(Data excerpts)
....
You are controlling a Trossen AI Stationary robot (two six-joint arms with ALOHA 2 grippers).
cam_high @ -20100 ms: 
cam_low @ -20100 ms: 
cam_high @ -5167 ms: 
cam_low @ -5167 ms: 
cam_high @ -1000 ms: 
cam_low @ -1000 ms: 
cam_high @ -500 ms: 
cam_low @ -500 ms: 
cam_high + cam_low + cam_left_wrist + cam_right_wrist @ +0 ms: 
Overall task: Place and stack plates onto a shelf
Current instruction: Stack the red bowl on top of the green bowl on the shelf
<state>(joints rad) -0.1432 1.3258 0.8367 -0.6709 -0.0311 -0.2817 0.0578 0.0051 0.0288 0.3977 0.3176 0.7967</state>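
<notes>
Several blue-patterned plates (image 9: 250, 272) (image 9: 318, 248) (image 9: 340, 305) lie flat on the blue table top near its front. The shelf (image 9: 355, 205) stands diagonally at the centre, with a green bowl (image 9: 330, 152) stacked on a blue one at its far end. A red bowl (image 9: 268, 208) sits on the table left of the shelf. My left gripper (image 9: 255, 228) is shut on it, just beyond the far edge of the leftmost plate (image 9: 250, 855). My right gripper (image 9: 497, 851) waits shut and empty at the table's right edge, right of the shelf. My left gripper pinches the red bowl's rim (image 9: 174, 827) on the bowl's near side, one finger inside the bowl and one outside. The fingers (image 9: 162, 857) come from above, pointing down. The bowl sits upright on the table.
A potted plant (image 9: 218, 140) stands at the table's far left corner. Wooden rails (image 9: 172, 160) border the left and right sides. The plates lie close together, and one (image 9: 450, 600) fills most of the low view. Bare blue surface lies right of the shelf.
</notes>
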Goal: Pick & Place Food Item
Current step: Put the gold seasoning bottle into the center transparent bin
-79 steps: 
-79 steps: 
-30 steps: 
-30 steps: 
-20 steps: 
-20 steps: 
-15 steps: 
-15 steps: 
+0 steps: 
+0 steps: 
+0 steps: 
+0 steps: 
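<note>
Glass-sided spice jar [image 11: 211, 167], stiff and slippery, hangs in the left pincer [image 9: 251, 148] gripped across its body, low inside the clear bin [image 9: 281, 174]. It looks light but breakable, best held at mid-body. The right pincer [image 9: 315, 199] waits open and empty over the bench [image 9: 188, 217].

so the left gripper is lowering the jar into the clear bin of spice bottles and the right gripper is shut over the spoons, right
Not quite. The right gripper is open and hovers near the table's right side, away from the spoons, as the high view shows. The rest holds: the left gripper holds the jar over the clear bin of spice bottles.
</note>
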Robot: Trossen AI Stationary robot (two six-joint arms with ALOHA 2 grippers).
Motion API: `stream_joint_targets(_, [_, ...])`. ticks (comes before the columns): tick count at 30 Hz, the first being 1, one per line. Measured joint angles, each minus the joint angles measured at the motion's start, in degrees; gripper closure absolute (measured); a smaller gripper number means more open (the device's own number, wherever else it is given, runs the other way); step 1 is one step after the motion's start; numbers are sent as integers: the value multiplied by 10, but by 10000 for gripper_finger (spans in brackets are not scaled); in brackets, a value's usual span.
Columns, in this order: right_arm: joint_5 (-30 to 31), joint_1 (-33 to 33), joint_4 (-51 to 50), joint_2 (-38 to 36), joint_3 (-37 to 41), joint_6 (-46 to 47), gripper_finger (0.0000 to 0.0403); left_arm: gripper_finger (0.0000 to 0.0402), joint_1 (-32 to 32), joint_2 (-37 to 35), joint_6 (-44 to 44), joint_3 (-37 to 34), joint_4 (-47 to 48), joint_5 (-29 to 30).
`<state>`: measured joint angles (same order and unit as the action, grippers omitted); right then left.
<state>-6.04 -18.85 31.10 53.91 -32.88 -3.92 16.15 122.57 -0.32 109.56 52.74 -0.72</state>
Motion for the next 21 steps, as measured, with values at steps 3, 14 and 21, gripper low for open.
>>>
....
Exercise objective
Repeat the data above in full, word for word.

Your solution
You are controlling a Trossen AI Stationary robot (two six-joint arms with ALOHA 2 grippers).
cam_high @ -20100 ms: 
cam_low @ -20100 ms: 
cam_high @ -5167 ms: 
cam_low @ -5167 ms: 
cam_high @ -1000 ms: 
cam_low @ -1000 ms: 
cam_high @ -500 ms: 
cam_low @ -500 ms: 
cam_high + cam_low + cam_left_wrist + cam_right_wrist @ +0 ms: 
Overall task: Place and stack plates onto a shelf
Current instruction: Stack the red bowl on top of the green bowl on the shelf
<state>(joints rad) -0.1432 1.3258 0.8367 -0.6709 -0.0311 -0.2817 0.0578 0.0051 0.0288 0.3977 0.3176 0.7967</state>
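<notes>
Several blue-patterned plates (image 9: 250, 272) (image 9: 318, 248) (image 9: 340, 305) lie flat on the blue table top near its front. The shelf (image 9: 355, 205) stands diagonally at the centre, with a green bowl (image 9: 330, 152) stacked on a blue one at its far end. A red bowl (image 9: 268, 208) sits on the table left of the shelf. My left gripper (image 9: 255, 228) is shut on it, just beyond the far edge of the leftmost plate (image 9: 250, 855). My right gripper (image 9: 497, 851) waits shut and empty at the table's right edge, right of the shelf. My left gripper pinches the red bowl's rim (image 9: 174, 827) on the bowl's near side, one finger inside the bowl and one outside. The fingers (image 9: 162, 857) come from above, pointing down. The bowl sits upright on the table.
A potted plant (image 9: 218, 140) stands at the table's far left corner. Wooden rails (image 9: 172, 160) border the left and right sides. The plates lie close together, and one (image 9: 450, 600) fills most of the low view. Bare blue surface lies right of the shelf.
</notes>
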Goal: Pick & Place Food Item
Current step: Put the gold seasoning bottle into the center transparent bin
-79 steps: 
-79 steps: 
-30 steps: 
-30 steps: 
-20 steps: 
-20 steps: 
-15 steps: 
-15 steps: 
+0 steps: 
+0 steps: 
+0 steps: 
+0 steps: 
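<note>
Glass-sided spice jar [image 11: 211, 167], stiff and slippery, hangs in the left pincer [image 9: 251, 148] gripped across its body, low inside the clear bin [image 9: 281, 174]. It looks light but breakable, best held at mid-body. The right pincer [image 9: 315, 199] waits open and empty over the bench [image 9: 188, 217].

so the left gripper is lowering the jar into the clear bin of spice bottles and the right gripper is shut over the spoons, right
Not quite. The right gripper is open and hovers near the table's right side, away from the spoons, as the high view shows. The rest holds: the left gripper holds the jar over the clear bin of spice bottles.
</note>
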Robot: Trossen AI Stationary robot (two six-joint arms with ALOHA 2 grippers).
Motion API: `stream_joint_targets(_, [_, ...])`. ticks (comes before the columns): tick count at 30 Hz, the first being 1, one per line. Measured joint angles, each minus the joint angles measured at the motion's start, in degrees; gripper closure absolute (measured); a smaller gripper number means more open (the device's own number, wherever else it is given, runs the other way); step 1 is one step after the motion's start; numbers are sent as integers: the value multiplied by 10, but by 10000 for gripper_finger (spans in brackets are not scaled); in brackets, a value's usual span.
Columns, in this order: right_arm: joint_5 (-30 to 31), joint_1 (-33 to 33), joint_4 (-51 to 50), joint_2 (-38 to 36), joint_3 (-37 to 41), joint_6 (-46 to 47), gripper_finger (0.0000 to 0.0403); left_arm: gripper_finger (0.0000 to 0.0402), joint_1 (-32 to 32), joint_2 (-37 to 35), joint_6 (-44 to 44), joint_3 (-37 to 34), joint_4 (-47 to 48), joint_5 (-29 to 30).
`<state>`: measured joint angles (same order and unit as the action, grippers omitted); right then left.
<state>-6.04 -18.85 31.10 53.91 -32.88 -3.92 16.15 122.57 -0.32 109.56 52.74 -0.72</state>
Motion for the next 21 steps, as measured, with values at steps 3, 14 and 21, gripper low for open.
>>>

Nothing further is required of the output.